- The Justice Department announced today it was able to seize half a million dollars from North Korean hackers.
- The group had used a new strain of ransomware, “Maui,” to freeze the servers of two U.S. hospitals, which had to pay out $100,000 and $120,000 in Bitcoin to regain access to their computers.
- North Korean hacking syndicates have been particularly effective at finding exploits in the crypto ecosystem; at the beginning of the year the state-sponsored Lazarus Group exploited the Ronin bridge for $551.8 million.
Share this article
The U.S Justice Department has seized and returned almost half a million dollars to two hospitals in Kansas and Colorado that were stolen by North Korean Hackers. The medical centers were victims of ransomware attacks in May 2021 and April 2022 and paid their ransoms in Bitcoin.
Justice Department Seizes Illicit Funds
The United States is fighting back against North Korean cyber attacks.
The Department of Justice (DOJ) announced today that it had retrieved about $500,000 from North Korean hackers. The seized funds have been returned to the health care providers from which they were originally taken.
According to the statement, in May 2021 and April 2022, state-sponsored North Korean hackers deployed a new strain of ransomware called “Maui” to lock the servers of two hospitals in Kansas and Colorado. The medical centers had to respectively pay ransoms of approximately $100,000 and $120,000 in Bitcoin to the cyber criminals to regain use of their computers.
The Kansas hospital contacted the Federal Bureau of Investigation, which was then able to trace the cryptocurrency ransom to money launderers in China. In May 2022, the FBI managed to gain access to the receiving accounts, seize the funds, and eventually return the money to the victim institutions.

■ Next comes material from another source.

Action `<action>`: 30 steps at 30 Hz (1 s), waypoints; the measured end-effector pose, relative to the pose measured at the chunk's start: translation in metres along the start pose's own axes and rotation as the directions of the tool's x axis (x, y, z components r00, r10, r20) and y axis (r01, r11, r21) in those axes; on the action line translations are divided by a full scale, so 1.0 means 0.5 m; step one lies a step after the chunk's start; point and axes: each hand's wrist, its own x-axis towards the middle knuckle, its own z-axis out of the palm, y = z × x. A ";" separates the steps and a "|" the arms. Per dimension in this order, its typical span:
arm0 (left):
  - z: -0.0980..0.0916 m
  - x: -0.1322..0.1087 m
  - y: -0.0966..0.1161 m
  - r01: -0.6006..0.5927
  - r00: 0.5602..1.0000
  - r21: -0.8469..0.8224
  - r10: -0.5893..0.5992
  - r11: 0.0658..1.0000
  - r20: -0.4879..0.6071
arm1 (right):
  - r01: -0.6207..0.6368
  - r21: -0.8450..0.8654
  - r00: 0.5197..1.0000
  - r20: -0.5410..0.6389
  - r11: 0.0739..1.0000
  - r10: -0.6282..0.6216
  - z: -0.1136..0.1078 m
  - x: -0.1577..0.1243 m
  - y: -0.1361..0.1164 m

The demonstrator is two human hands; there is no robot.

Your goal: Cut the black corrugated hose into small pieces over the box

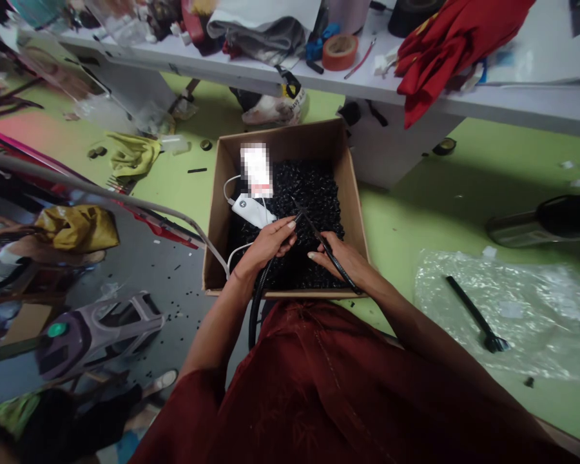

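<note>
A cardboard box stands on the green floor before me, filled with several small black parts. My left hand is closed round the end of a thick black corrugated hose that bends down toward my lap. My right hand pinches a thin black rod or cable, whose tip points at the hose end. Both hands hover over the box's near half. A white device with a cord lies in the box just left of my left hand.
A white bench with cloths, an orange tape roll and clutter runs across the back. A plastic sheet with a black tool lies at right. A grey stool and yellow bag sit at left.
</note>
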 end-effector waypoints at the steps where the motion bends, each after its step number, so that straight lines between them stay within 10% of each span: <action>1: 0.002 0.000 0.001 0.003 1.000 -0.003 -0.003 1.000 0.000 | -0.007 -0.003 1.000 0.003 1.000 0.007 0.000 0.000 -0.001; 30: 0.013 -0.004 -0.009 -0.012 0.999 -0.016 0.011 1.000 -0.052 | -0.047 -0.021 0.999 0.009 0.999 0.047 0.005 0.003 -0.011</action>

“Reporting cyber incidents to law enforcement and cooperating with investigations not only protects the United States, it is also good business,” stated Assistant Attorney General Matthew G. Olsen. “The reimbursement to these victims of the ransom shows why it pays to work with law enforcement.”

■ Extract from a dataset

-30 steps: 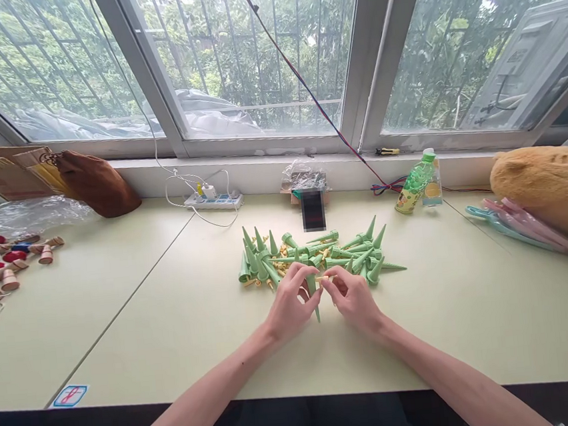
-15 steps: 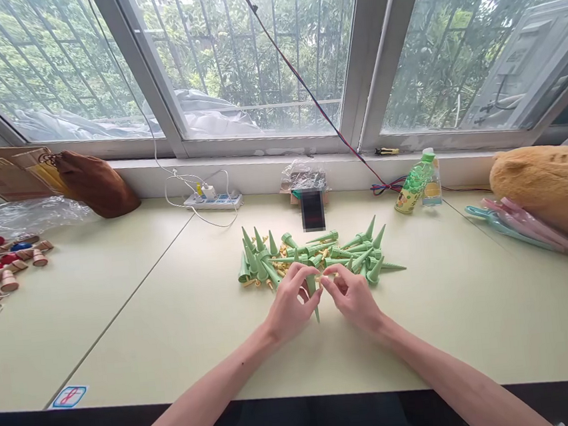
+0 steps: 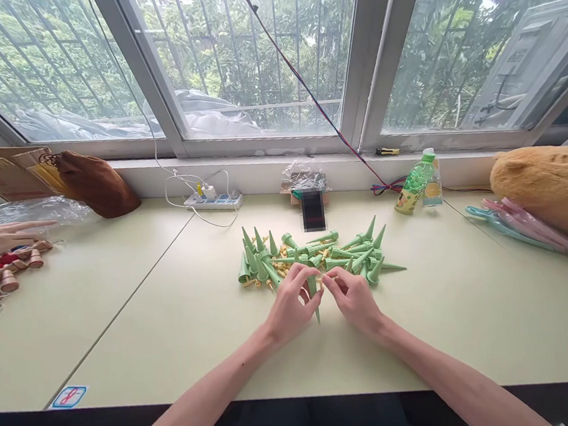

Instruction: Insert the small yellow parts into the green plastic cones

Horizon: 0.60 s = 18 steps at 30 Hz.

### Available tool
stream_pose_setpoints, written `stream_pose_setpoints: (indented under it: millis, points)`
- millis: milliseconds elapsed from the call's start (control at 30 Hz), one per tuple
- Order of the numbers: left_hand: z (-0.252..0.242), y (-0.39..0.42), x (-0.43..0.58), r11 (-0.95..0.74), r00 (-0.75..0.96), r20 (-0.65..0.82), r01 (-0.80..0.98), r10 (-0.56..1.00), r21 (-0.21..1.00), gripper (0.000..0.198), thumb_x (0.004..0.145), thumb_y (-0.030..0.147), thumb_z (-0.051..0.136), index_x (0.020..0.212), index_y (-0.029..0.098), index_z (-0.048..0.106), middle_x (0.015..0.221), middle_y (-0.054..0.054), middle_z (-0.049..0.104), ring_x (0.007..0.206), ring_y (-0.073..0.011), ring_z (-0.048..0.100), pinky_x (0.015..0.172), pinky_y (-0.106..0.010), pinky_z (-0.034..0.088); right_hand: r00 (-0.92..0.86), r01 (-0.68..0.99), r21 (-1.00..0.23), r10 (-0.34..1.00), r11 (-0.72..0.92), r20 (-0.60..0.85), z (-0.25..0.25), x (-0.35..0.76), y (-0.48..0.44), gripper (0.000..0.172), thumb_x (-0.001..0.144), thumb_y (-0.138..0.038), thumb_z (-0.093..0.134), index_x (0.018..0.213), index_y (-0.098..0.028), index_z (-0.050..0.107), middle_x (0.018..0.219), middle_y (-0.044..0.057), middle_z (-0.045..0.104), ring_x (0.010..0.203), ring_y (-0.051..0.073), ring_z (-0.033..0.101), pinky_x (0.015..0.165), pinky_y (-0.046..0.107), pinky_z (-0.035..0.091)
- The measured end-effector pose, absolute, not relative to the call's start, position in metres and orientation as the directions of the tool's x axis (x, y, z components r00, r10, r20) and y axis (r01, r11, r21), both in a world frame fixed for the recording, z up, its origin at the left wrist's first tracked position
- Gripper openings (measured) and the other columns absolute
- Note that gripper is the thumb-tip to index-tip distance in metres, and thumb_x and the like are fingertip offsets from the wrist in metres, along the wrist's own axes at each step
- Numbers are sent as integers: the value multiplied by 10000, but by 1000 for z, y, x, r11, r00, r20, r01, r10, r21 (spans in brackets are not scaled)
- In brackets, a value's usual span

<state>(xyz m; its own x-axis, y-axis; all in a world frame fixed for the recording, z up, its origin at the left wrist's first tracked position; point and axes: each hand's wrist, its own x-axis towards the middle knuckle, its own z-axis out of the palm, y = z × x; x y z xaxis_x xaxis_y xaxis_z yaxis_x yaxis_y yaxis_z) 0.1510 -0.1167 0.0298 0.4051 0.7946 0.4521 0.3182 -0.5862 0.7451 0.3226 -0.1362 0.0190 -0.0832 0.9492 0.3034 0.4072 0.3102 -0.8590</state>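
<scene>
Green spike (image 3: 313,289), point down, gripped in left hand (image 3: 292,302) fingers, just in front of spike pile (image 3: 262,267). Right hand (image 3: 355,298) fingertips pinching yellow piece (image 3: 319,282) beside it. Another person's hand (image 3: 2,240) over wooden toys (image 3: 9,282), far left.

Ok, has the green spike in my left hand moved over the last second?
No, not visibly: the green spike in your left hand points down at the same spot, judged against the power strip.
</scene>
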Motion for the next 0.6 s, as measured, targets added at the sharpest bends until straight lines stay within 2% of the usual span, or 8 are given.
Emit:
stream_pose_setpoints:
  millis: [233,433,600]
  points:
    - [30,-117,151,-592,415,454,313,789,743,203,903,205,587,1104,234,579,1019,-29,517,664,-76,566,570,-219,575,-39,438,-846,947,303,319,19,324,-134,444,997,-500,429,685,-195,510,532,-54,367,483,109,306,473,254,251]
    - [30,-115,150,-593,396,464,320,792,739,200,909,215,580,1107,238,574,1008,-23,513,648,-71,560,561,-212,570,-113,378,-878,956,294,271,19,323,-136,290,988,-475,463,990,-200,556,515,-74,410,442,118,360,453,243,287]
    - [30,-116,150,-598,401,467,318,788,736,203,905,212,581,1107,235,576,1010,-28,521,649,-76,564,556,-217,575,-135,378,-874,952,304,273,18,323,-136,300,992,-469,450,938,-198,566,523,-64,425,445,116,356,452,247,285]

It is not clear where the extra $280,000 seized came from, nor is it clear how Bitcoin’s price changes affected the overall amount seized. The statement also did not mention any arrests.
North Korean hackers have been an active force in the cryptocurrency space. At the beginning of the year the state-sponsored hacker syndicate Lazarus Group exploited the Ronin bridge for over $551.8 million; prominent members of the crypto space believe that all prominent crypto organizations should be considered targets.
Disclaimer: At the time of writing, the author of this piece owned ETH and several other cryptocurrencies.